**Work order**
For the records below, give the number of lines that include the string "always". Nothing else belongs in the answer.

**Data for the task**
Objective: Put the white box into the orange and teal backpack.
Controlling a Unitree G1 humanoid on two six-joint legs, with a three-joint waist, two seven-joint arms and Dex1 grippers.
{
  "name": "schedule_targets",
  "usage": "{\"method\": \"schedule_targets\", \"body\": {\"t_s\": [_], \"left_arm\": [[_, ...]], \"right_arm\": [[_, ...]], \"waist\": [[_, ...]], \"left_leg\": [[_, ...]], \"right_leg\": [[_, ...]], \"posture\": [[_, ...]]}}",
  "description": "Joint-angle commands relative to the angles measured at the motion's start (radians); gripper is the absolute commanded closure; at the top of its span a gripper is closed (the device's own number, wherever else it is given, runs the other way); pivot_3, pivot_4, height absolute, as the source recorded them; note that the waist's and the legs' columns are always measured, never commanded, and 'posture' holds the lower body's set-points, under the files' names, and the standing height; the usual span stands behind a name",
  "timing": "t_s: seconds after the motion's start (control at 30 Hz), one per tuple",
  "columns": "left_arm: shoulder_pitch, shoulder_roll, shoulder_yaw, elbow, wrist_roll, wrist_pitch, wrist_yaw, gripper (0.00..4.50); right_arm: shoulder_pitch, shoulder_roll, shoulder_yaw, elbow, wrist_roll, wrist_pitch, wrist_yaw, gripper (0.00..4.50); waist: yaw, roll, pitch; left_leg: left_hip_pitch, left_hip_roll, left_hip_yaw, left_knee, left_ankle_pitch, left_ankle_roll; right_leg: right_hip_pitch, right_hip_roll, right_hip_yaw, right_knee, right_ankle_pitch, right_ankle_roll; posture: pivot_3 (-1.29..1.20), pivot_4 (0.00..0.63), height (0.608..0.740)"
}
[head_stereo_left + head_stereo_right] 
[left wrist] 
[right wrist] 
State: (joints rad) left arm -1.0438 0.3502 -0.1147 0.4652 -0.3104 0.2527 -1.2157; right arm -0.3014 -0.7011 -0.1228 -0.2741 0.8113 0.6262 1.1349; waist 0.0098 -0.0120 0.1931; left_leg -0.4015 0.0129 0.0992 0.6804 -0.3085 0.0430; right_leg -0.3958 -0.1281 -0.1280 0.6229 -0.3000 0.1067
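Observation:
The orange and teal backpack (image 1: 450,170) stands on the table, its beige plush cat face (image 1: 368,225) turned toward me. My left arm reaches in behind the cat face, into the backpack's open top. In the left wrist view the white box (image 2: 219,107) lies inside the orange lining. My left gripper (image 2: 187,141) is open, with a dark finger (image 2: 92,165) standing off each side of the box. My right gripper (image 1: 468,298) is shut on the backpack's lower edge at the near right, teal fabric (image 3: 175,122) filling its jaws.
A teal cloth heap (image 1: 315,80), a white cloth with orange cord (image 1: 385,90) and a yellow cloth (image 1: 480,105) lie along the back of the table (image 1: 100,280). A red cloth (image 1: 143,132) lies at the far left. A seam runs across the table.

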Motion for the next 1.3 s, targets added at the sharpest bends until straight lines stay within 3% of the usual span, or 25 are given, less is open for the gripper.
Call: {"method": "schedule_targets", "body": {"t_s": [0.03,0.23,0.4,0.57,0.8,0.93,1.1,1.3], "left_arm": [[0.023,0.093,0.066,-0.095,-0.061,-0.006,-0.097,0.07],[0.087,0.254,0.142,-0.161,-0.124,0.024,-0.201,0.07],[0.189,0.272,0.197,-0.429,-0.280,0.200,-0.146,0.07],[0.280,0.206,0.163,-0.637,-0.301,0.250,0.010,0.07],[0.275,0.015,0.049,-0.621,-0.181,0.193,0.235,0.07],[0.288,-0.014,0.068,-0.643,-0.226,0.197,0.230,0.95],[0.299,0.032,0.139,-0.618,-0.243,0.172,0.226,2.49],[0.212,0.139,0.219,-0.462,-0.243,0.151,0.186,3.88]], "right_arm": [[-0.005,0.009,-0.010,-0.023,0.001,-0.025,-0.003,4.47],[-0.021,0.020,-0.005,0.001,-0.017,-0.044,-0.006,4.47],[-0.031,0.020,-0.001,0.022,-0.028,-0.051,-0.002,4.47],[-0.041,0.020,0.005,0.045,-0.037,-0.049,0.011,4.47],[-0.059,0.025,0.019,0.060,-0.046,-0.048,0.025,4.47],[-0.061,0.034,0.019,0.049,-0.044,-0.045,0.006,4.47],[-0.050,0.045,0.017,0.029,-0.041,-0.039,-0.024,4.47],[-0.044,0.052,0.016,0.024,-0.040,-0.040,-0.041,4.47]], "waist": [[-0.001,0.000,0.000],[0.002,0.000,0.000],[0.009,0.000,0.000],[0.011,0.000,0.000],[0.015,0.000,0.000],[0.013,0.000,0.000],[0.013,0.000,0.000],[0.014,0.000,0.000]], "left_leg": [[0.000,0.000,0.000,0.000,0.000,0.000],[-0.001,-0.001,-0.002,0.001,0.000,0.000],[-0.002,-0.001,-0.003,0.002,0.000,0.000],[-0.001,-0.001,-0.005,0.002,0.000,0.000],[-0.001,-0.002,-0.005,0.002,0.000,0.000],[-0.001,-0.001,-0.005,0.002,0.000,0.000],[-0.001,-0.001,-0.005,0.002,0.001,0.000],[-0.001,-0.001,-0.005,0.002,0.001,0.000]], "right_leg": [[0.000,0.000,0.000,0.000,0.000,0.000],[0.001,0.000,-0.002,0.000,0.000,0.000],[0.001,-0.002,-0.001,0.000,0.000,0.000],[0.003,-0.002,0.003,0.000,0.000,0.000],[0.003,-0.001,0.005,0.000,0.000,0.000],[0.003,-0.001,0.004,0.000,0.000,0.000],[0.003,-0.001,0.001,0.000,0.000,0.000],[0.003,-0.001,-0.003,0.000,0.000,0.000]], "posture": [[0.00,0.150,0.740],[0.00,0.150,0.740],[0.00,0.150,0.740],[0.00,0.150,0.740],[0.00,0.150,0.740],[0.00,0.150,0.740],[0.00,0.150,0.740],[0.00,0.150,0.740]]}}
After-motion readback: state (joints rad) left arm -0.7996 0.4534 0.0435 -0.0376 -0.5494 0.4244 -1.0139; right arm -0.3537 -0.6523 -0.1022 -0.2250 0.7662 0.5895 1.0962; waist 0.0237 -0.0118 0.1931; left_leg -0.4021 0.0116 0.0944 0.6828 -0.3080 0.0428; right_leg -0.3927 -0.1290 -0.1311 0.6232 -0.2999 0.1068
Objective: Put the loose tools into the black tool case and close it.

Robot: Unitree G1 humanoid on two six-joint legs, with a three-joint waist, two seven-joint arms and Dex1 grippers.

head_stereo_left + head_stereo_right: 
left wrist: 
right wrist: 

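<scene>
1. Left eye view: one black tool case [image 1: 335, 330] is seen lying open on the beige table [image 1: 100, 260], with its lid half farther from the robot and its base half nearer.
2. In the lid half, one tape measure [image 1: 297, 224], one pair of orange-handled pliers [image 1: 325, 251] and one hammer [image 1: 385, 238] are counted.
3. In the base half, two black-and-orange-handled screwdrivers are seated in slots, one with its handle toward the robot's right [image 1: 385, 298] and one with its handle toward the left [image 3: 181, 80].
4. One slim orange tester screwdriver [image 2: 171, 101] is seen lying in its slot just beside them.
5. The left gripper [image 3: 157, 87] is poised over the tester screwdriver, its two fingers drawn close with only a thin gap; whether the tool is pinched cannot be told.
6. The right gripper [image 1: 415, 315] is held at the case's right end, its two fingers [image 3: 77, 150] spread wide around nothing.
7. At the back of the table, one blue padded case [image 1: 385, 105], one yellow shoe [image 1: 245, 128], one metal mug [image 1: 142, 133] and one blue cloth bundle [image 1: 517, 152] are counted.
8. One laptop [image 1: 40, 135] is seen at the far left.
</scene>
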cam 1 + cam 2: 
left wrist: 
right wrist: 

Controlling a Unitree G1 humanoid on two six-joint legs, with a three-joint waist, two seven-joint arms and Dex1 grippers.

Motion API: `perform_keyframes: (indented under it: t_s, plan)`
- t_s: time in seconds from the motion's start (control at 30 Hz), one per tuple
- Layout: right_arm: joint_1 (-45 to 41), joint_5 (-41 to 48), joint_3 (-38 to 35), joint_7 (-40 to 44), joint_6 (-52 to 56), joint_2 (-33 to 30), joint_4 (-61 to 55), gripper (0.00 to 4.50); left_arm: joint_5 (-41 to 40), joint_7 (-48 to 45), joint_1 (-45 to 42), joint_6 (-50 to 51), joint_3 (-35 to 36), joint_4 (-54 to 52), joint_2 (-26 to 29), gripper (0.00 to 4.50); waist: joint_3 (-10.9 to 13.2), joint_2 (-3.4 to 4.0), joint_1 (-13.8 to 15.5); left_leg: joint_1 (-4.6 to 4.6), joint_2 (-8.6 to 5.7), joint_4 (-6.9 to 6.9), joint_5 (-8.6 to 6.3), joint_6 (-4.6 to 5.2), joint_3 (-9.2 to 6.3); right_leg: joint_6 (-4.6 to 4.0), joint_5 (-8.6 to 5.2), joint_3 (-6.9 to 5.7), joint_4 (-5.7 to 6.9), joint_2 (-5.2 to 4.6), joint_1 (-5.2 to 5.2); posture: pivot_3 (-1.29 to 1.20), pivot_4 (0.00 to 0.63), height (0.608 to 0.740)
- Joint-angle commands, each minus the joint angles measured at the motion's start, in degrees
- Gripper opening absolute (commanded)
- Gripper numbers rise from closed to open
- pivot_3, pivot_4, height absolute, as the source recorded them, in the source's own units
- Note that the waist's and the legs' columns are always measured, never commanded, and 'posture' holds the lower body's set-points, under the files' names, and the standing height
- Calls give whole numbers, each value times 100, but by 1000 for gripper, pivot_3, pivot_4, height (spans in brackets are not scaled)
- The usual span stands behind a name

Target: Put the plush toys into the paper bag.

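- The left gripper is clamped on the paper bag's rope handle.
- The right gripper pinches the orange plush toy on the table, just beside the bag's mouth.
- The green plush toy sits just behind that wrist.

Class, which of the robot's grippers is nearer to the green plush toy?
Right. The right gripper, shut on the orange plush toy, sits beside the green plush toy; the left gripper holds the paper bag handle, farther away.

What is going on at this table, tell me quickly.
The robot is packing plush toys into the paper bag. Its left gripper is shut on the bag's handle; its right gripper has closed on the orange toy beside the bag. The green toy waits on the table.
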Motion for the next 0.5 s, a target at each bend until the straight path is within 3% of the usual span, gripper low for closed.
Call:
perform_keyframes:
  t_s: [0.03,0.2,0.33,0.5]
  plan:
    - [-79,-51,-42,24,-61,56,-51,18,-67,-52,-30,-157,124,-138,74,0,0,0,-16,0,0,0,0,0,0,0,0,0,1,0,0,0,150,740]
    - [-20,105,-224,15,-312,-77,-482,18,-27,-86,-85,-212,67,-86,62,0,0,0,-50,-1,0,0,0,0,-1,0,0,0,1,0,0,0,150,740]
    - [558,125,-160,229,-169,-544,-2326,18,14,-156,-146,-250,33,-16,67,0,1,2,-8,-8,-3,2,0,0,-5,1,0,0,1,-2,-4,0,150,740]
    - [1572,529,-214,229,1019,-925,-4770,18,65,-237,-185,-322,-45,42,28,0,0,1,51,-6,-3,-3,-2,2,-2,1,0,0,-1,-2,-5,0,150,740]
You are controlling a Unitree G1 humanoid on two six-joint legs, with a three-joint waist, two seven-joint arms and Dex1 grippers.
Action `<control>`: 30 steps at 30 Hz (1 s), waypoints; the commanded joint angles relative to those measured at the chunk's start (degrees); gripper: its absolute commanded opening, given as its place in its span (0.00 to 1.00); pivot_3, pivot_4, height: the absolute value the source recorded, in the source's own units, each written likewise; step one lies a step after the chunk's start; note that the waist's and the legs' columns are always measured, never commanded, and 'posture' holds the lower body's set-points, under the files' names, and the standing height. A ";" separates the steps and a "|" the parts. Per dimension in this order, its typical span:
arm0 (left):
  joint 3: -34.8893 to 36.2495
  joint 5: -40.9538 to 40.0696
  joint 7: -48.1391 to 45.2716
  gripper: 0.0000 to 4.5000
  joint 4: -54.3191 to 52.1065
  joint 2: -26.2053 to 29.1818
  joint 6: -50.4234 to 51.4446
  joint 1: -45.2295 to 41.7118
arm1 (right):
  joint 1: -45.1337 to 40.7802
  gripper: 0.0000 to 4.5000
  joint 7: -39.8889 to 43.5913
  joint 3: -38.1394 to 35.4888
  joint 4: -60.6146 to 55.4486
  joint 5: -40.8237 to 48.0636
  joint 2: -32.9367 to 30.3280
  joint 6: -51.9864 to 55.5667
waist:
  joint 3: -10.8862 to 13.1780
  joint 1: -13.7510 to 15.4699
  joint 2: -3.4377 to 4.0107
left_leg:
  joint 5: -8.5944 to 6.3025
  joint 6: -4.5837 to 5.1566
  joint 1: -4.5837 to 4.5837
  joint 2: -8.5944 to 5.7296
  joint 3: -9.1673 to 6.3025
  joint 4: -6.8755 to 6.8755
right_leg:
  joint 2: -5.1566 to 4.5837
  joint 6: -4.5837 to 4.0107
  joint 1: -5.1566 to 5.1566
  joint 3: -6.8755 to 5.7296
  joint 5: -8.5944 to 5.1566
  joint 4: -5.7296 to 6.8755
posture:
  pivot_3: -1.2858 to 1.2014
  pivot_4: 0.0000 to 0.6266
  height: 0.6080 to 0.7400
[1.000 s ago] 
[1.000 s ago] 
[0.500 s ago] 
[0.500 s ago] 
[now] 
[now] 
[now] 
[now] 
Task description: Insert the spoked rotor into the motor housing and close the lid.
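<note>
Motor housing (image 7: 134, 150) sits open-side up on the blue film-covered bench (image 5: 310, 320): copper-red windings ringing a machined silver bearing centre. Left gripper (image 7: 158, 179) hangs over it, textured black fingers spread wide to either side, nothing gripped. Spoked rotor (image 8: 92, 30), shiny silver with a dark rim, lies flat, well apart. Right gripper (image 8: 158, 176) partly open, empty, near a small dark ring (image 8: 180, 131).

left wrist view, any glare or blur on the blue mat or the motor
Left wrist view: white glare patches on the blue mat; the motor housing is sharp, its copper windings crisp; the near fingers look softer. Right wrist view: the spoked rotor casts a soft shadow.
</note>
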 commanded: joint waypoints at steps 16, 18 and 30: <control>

**Solution for this task**
3